** Recorded data follows **
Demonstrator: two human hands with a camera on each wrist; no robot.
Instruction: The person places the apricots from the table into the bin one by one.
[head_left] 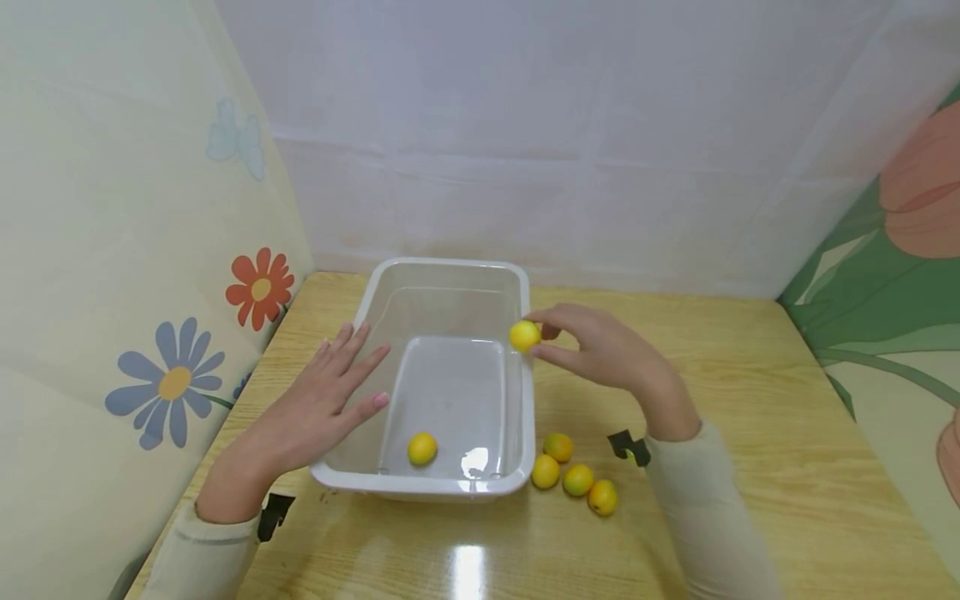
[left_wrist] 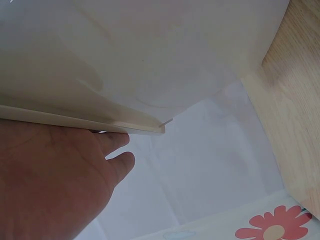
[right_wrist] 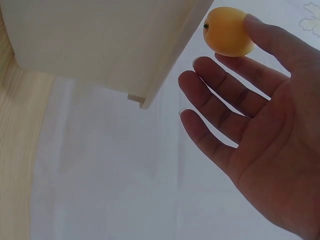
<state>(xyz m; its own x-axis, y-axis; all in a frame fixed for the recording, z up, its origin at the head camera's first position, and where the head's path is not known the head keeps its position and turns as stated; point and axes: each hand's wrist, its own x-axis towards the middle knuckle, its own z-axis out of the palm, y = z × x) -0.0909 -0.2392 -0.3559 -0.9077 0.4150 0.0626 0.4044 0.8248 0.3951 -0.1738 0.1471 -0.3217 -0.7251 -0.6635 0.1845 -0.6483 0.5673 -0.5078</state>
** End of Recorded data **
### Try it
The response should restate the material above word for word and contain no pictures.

### Exercise result
Demonstrator: two human hands with a camera on each wrist; no robot.
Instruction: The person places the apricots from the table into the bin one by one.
[head_left] 
[left_wrist] 
[right_wrist] 
<state>(xyz m; its own x-axis, y-axis; all in a frame fixed for the recording, z up, its origin at the head camera's first position, and where the head's path is not known the head keeps its position and turns as stated; point and axes: each hand's wrist, its own x-axis towards the middle knuckle, its own z-axis out of the palm, y = z × x) -0.0909 -0.2392 -0.3559 -0.9077 0.4150 0.0626 0.4044 0.8248 0.3951 -0.1738 0.1471 -0.3217 -0.7251 -0.6635 0.1845 -0.6483 0.5673 -0.5078</state>

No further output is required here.